Let’s talk money. Very few careers outside of medicine can provide the very high pay that physicians achieve. Exceptions are in financial careers and management of hedge funds. AI generated incomes for general surgeons can be from 500k-900k/year. Pediatricians and non-surgical careers get much less but are still substantially higher than the general population. Any accredited financial advisor can present/set up a lower spending standard over a period of 10-12 years that would produce a good retirement base in the event of forced withdrawal from medicine. This would not represent “skinflint living” and still allow for repayment of student loans.
It requires that the physician avoid very high tax states and elevated cost of living areas. This would exclude virtually all Blue States. For example, California is now entering years of financial catastrophe. No physician attempting to plan for early retirement would even consider it.
Some physicians come from upper-class families who paid most of their educational costs. Those people certainly have a head start. Dr. Willner correctly describes the difficulties in “selling” a lower standard of living to spouses of physicians. The march for elevated social status is a difficult obstacle. But not all spouses of physicians (male or female) are addicted to social status. Reality counseling might help.
I still believe a very successful retirement base can be set for between 4-6 million dollars net worth. This early retirement base can vastly reduce legal fees when you decide to say NO to your medical board. Avoiding 500-900K in legal fees will vastly improve your retirement base.
We also have to include the possibility of legal charges against you and risks of Federal prison. The Stark Laws represent clear and lasting risk to all physicians. You need to be very aware of them. Perhaps in the future, they can be repealed. But that will require the strangle hold of Leftism be remediated.

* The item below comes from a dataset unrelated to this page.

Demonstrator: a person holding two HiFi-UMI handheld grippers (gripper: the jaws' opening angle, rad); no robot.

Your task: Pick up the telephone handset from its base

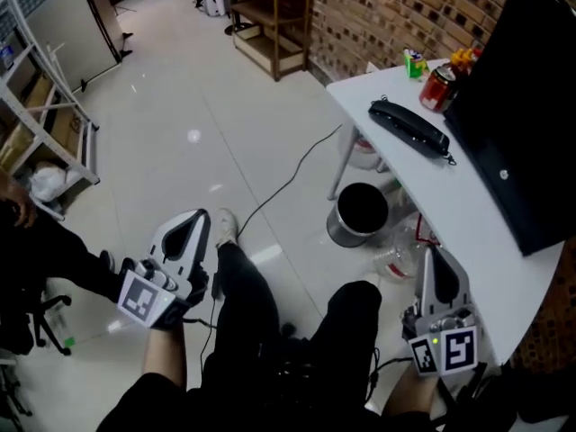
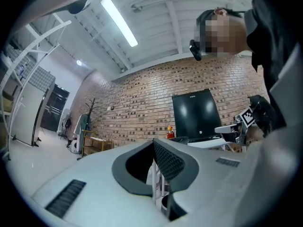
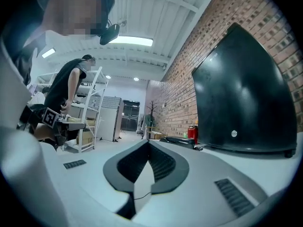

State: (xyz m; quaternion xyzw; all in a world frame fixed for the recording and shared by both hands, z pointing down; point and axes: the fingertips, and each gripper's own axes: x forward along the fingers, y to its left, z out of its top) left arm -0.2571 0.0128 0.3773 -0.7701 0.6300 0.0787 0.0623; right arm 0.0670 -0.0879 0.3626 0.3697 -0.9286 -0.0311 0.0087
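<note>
The black telephone point(image 1: 409, 129), handset resting on its base, lies on the white table point(image 1: 486, 232) at the upper right, in front of a dark monitor point(image 1: 522, 106). In the right gripper view the telephone point(image 3: 177, 140) shows far ahead on the tabletop. My left gripper point(image 1: 191, 223) is held low above the person's left knee, jaws shut and empty point(image 2: 153, 143). The right gripper point(image 1: 436, 268) hovers beside the table's near edge, well short of the phone. Its jaws meet at the tips with nothing between them point(image 3: 148, 143).
A red can point(image 1: 438, 86) and small items stand behind the phone. Under the table are a black bin point(image 1: 360, 212) and a white bucket. A cable point(image 1: 297, 174) runs across the floor. A wooden shelf point(image 1: 270, 21) and a white rack point(image 1: 45, 106) stand farther off. Another person point(image 3: 68, 89) stands by the rack.
</note>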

Ah, good memories coming back. I did end up going to a hearing and the attorney for the CA board told the judge that my license should be terminated because I’m a threat to the public. At the time I had a blog which was anonymous and the attorney introduced it without notifying me – I had no way to prep. Fortunately, the attorney was so aggressive and belligerent that she got told a few times by the ALJ to calm down. The whole thing was a blur but it seemed like it went in my favor. I did get a $500 fine for falsely representing myself as a board-certified physician. A few months prior, the state medical board had passed some rule about only ABMS counting as a board certification, not my beloved NBPAS.
I learned a lot and definitely grew from the experience. I wish I could say it made me a better doctor but I’m not sure that was the intention of the process.
I’ve made it a habit to now run everything by Dr. Segal and have gotten my money worth 10x over by being a member of Medical Justice.